By Kevin Bessler | The Center Square
May 17, 2022
(The Center Square) – Illinois property taxes have far outpaced household incomes and home values since 1990, a Wirepoints analysis shows.
Tax bills per household have grown 268% since 1990, while average home values have grown 114%.
According to the nonprofit Wirepoints, the average household now owes nearly $4,400 in residential taxes each year, up from $1,200 in 1990.
In 2020, property taxes ate up 5.9% of median household incomes in Illinois. Thirty years ago, property tax bills consumed just 3.6% of incomes.

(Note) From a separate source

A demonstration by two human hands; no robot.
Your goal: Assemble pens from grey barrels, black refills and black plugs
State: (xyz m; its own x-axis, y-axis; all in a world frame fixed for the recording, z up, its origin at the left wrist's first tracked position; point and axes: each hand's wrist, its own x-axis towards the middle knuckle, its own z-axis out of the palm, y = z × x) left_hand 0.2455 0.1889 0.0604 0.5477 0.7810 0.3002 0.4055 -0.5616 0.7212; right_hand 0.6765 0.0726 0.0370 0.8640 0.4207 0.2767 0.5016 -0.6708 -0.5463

Wirepoints President Ted Dabrowski said Gov. J.B. Pritzker promised to address property taxes when he was elected, but it hasn’t happened.

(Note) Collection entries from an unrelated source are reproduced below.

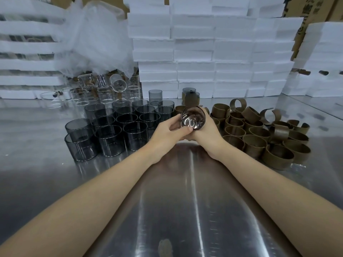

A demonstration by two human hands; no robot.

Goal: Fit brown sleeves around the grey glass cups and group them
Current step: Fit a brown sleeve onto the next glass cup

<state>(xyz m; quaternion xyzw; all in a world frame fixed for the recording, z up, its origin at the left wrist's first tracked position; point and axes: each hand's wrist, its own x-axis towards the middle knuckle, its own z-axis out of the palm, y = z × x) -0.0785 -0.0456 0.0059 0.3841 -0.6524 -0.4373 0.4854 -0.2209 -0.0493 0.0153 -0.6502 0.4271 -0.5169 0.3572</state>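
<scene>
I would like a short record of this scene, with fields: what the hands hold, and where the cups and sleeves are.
left hand: grips the held cup, tilted, one end toward the camera
right hand: wraps the same cup from the right
bare grey cups: grouped upright, left of the hands
brown sleeves: piled, right of the hands
sleeved cups: a few, behind the hands
table: shiny metal

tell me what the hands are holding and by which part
One round grey glass cup, tipped toward the camera: the left hand pinches its lower edge, the right hand curls round its side wall.
</scene>
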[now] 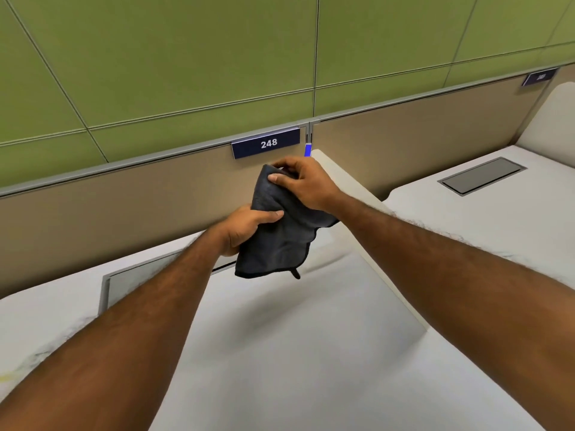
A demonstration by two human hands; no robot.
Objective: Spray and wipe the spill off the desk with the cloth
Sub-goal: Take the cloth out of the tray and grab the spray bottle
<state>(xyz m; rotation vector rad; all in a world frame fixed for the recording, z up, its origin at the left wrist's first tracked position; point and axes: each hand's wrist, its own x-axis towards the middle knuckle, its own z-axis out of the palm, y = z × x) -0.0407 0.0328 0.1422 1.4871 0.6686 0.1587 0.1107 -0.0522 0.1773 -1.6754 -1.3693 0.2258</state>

“We only see new bills and new laws come out of Springfield, and they always raise spending and they always raise property taxes and they always raise pension costs, so there is nothing good there for taxpayers,” Dabrowski said.

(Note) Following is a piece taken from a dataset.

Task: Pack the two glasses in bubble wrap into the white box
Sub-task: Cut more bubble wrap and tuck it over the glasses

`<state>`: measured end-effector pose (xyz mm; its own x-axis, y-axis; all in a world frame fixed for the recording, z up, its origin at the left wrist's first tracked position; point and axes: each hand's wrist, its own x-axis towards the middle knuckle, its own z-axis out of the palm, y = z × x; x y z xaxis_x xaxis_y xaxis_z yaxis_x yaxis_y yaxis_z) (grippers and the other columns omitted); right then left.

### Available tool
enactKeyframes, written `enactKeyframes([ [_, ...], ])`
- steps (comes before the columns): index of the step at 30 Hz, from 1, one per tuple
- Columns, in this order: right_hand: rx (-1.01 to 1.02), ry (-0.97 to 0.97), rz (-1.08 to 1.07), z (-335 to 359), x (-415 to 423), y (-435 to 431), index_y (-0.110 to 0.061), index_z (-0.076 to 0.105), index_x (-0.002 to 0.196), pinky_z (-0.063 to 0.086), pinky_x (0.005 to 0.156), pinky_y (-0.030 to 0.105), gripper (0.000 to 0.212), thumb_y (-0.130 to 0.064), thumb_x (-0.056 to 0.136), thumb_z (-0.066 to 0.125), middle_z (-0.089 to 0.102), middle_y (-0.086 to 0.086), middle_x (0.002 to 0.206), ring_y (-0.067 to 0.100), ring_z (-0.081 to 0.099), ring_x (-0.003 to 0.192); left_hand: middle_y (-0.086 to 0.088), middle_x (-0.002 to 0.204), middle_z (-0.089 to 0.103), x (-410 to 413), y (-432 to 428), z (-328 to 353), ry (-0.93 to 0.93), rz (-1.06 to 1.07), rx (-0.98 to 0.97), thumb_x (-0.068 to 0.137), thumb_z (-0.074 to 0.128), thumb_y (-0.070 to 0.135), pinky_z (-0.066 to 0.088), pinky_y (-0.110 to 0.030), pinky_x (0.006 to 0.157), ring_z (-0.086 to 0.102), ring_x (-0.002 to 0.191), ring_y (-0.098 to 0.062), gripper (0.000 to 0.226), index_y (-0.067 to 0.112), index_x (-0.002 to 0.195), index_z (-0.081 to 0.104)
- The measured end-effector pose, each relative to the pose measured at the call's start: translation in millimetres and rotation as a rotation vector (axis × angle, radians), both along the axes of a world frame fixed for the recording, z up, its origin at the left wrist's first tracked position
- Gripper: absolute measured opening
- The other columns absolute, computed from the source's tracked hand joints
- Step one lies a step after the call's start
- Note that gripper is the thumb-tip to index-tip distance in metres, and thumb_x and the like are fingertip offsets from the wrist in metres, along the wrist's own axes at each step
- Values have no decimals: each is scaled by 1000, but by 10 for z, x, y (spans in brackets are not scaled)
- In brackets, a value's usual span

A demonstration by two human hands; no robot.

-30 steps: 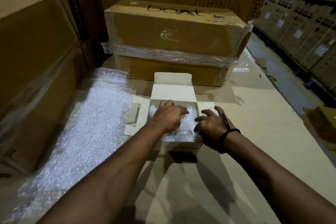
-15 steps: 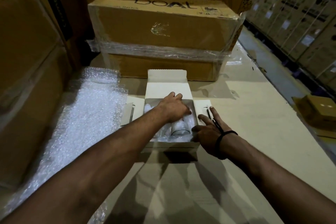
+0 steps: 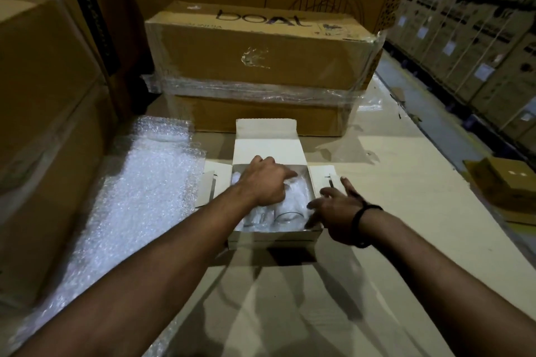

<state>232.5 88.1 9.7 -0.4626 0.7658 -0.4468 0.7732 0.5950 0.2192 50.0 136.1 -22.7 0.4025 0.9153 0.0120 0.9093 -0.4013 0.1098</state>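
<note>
The white box (image 3: pixel 274 237) lies open in the middle of the table, its lid flap (image 3: pixel 266 142) standing up at the far side. Two glasses wrapped in bubble wrap (image 3: pixel 293 204) lie side by side inside it; the rim of the right glass (image 3: pixel 287 216) shows at the near end. My left hand (image 3: pixel 265 181) reaches into the box and presses down on the wrapped glasses, hiding most of the left one. My right hand (image 3: pixel 338 209) rests with spread fingers at the box's right wall, near the right side flap (image 3: pixel 323 180).
A large sheet of bubble wrap (image 3: pixel 124 211) lies on the table left of the box. A film-wrapped cardboard carton (image 3: pixel 261 64) stands just behind it. Big cartons (image 3: pixel 43 124) wall the left side. A small brown box (image 3: pixel 507 185) sits at the right edge.
My left hand has stayed in the box, pushing on the glasses. My right hand has opened and slid a little along the box's right wall.
</note>
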Motion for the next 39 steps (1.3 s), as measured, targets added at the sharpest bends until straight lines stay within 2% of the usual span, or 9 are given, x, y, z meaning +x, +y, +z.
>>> enactKeyframes([
  [2, 76, 94, -30, 124, 61, 141, -48, 51, 128, 6, 112, 58, 40, -27, 94, 48, 41, -17, 144, 20, 25, 140, 2, 146, 49, -82, -115, 49, -30, 57, 13, 91, 51, 45, 29, -41, 102, 42, 127, -24, 55, 29, 143, 45],
  [5, 192, 147, -31, 181, 36, 359, -46, 52, 126, 16, 112, 53, 33, -38, 95, 44, 45, -19, 141, 20, 32, 135, -5, 156, 33, -105, -295, 20, 119, 152, -99, 79, 40, 82, 21, -49, 111, 30, 139, -31, 91, 24, 149, 32],
  [7, 213, 80, 20, 124, -79, 475, -45, 51, 129, 20, 109, 50, 36, -48, 93, 45, 46, -17, 142, 20, 35, 133, -7, 159, 25, -54, -389, -36, 183, 223, -170, 68, 40, 92, 12, -53, 115, 22, 143, -33, 111, 21, 152, 25],
  [14, 192, -251, 22, -259, -419, 685, -42, 45, 133, 9, 105, 61, 58, -50, 78, 63, 47, -9, 141, 27, 26, 137, -11, 150, 33, 60, -454, -224, 164, 352, -126, 62, 52, 89, 10, -54, 115, 28, 137, -34, 114, 18, 148, 24],
  [20, 108, -159, -51, -204, -398, 702, -39, 41, 138, -5, 109, 66, 54, -46, 86, 55, 41, -5, 147, 29, 18, 142, -13, 149, 35, 57, -410, -244, 206, 330, -125, 61, 48, 91, 7, -57, 113, 32, 135, -35, 111, 24, 147, 27],
  [23, 117, -33, -72, -89, -276, 583, -40, 37, 141, -12, 108, 66, 65, -65, 83, 49, 29, -7, 154, 26, 8, 146, -11, 159, 23, -74, -430, -156, 204, 327, -125, 62, 53, 89, 0, -58, 115, 19, 145, -35, 119, 23, 153, 13],
  [27, 99, -171, -59, -169, -207, 356, -36, 40, 141, -20, 103, 68, 82, -81, 73, 45, 14, -3, 159, 28, -3, 147, -9, 160, 23, -384, -448, -42, 349, 348, -137, 57, 53, 92, -13, -62, 111, 7, 149, -34, 130, 20, 155, 6],
  [34, 142, -164, -116, -432, -318, 377, -27, 37, 143, -17, 102, 70, 75, -63, 79, 53, 15, 3, 158, 37, -4, 145, -12, 160, 24, -420, -414, -129, 440, 279, -141, 59, 39, 97, -22, -62, 109, 0, 149, -36, 129, 17, 156, 5],
  [39, 143, -19, -142, -239, -268, 227, -33, 42, 139, -8, 110, 62, 69, -64, 79, 56, 17, 0, 158, 29, 3, 146, -4, 163, 10, -605, -623, 10, 217, 280, -93, 65, 46, 91, -14, -55, 115, -2, 150, -25, 124, 17, 156, 4],
])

As for their impact on home prices, Dabrowski said property taxes have contributed to Illinois suffering the nation’s third-worst growth in inflation-adjusted home values over the past two decades, up just 3%.
“Our home values over the last 20 years have barely kept up with inflation, so there is really no gain for homeowners in Illinois,” Dabrowski said. “You compare that to Texas and Florida, their home prices after adjusting for inflation are up over 40%.”
Wirepoints also looked at tax data county by county. Lake County residents are burdened with the
highest property tax rates in Illinois at 7.8% of income. DuPage County and Will County are second and third highest, respectively.
The Lincoln Institute Land Policy found that Aurora, Illinois, assesses its residents with an effective property tax rate of 3.25% – the highest of the 53 big cities in its study.
“The state’s punishing tax numbers and Illinois’ outlier position nationally make an overwhelming case for reforming the cost drivers of Illinois’ property tax crisis, from pensions to public sector collective bargaining laws to education spending,” Dabrowski said.